Saturday: 6th March 2021; 1:45 pm

This is very unusual; I cannot believe that I am getting bored. This is probably the first time I am getting bored, or may be its first time when I am admitting to realize, that I am getting bored. I have never felt leisure to be so strange.

It is not that I don’t have anything to do, I have got chores to handle, things which needs my attention, but for this very moment I don’t feel like getting involved with any of that. It’s been almost 3 hours since when I was lying on bed surfing my phone, trying to cover up my academics, trying to sleep, but nothing seems like working for me. Don’t know whether this weather is such, which is making me lazy or it’s my own mind that is resting in some different state.

Sitting in the balcony garden, having the stool in my lap, on which the paper and pen is placed, writing whatever is coming to my mind.

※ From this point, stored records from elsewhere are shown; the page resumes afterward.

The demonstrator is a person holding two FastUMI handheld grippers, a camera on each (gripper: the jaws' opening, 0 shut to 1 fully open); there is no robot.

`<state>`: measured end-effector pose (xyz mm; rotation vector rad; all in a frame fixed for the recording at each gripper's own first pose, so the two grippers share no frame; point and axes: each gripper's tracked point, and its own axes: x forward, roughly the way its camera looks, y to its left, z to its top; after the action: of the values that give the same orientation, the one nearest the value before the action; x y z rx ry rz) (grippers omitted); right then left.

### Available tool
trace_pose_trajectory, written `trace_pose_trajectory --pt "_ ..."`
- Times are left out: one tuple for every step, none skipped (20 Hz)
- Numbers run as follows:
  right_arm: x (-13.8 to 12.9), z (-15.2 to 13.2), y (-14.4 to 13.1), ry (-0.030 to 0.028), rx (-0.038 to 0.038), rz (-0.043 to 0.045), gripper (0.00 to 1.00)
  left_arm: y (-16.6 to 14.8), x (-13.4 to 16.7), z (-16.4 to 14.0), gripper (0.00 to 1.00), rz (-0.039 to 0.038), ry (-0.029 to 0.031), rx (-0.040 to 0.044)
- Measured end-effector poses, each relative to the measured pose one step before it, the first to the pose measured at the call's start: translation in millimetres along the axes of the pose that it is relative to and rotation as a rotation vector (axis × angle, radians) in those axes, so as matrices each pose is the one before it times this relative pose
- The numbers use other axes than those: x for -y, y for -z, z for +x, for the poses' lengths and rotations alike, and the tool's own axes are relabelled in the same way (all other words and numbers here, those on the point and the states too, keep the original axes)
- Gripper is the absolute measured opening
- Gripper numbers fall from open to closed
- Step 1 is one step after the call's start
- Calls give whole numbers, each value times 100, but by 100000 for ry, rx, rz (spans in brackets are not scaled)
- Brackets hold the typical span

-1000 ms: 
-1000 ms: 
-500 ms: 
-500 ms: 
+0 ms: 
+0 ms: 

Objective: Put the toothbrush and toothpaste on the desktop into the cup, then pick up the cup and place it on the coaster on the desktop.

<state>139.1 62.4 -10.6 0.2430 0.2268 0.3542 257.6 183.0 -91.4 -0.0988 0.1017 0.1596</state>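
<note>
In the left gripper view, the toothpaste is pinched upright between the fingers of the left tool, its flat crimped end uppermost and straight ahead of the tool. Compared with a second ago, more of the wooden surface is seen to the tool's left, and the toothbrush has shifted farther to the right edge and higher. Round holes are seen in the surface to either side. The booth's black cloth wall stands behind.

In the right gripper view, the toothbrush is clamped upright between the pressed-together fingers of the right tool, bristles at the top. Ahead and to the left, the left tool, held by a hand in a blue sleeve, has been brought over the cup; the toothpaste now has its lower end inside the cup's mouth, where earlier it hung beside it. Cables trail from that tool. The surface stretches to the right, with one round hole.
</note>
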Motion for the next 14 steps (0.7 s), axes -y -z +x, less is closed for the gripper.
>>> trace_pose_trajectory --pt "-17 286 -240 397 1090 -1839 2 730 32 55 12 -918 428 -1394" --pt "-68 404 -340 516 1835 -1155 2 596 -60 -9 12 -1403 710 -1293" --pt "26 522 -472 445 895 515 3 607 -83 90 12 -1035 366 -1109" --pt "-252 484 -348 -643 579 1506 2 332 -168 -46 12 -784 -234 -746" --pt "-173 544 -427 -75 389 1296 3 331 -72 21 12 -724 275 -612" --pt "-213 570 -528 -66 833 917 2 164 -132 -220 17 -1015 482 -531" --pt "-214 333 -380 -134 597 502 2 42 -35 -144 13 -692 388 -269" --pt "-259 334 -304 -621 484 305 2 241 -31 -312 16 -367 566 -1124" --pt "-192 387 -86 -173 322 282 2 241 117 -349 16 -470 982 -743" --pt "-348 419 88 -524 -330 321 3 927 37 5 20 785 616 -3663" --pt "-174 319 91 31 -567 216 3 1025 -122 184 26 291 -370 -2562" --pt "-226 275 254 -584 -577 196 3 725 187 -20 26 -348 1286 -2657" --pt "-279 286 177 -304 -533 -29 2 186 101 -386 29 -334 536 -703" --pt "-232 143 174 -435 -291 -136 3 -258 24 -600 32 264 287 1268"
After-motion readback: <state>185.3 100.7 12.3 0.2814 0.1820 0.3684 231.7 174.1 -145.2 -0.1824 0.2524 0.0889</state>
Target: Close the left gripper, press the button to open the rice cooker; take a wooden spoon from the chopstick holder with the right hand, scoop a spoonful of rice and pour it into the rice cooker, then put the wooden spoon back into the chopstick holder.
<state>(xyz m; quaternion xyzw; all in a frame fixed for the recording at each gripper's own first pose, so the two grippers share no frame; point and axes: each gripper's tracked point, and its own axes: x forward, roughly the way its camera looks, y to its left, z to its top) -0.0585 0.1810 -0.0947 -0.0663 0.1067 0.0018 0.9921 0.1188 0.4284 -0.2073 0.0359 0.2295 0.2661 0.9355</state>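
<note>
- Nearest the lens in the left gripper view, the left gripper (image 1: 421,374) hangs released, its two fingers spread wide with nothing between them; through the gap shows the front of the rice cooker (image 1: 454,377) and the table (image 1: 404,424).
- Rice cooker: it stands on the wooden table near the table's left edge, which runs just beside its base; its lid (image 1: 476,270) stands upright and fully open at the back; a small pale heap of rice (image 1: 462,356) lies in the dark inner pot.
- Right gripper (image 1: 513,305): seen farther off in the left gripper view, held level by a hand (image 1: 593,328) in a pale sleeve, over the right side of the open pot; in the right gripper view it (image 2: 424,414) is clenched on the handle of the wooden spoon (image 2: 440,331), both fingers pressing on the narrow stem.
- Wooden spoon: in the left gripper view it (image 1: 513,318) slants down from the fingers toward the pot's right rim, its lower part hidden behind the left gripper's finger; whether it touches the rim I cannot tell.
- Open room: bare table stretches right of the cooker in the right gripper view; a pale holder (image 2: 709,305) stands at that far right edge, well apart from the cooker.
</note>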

Here I can feel the warmth of the sun, hear the sounds of the neighbor doing their chores, fan running in the back room.

Hmm! I thought I can write great, but it is not that much easy as it seems. If I talk about my mind, I am in state where it seems it is sinking somewhere in numbness. It’s like putting your finger in slime and leaving it there. Now I am surprisingly numb and silent. So silent that I am able to hear my own breath, I am able to feel the fragrance of the warm wind.

The point which is making me think is that I don’t usually get bored. In fact I don’t even remember the last time when I felt being bored. I normally keeps on doing something all the time, and even if I get leisure I will do nothing but don’t ever get bored. Or for any fraction of time even if I got bored, but it’s sure I have never realized it.